Your answer must be the lines of the entries below, exactly as written, from the first line through the line containing "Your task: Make".

● **Material for the task**
-=-=-=-=-

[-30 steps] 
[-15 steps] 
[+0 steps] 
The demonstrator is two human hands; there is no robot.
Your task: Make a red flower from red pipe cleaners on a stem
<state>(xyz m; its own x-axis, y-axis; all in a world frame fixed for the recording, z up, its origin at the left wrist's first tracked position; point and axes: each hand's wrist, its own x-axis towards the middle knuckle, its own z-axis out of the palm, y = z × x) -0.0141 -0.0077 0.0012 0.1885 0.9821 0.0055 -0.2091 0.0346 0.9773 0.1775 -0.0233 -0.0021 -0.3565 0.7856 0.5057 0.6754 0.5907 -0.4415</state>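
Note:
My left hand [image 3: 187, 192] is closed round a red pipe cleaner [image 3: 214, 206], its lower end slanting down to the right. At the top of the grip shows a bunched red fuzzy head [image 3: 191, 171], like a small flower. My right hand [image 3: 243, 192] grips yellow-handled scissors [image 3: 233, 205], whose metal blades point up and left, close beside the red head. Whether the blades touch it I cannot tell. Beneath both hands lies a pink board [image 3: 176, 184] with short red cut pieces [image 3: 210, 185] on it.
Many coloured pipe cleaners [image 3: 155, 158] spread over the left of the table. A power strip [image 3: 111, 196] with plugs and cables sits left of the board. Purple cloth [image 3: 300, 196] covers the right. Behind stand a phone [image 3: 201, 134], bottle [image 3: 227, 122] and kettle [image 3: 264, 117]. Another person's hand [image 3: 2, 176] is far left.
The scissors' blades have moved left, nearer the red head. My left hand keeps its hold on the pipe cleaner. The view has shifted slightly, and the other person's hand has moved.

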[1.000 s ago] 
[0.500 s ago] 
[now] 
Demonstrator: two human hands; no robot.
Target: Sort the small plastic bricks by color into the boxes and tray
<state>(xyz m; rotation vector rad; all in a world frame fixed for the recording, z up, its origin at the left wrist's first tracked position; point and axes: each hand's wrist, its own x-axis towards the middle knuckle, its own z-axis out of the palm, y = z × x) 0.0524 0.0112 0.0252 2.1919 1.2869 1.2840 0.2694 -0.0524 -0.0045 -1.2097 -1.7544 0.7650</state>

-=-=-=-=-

● **Completed exercise**
[-30 steps] 
[-15 steps] 
[+0 steps] 
The demonstrator is two human hands; there is no robot.
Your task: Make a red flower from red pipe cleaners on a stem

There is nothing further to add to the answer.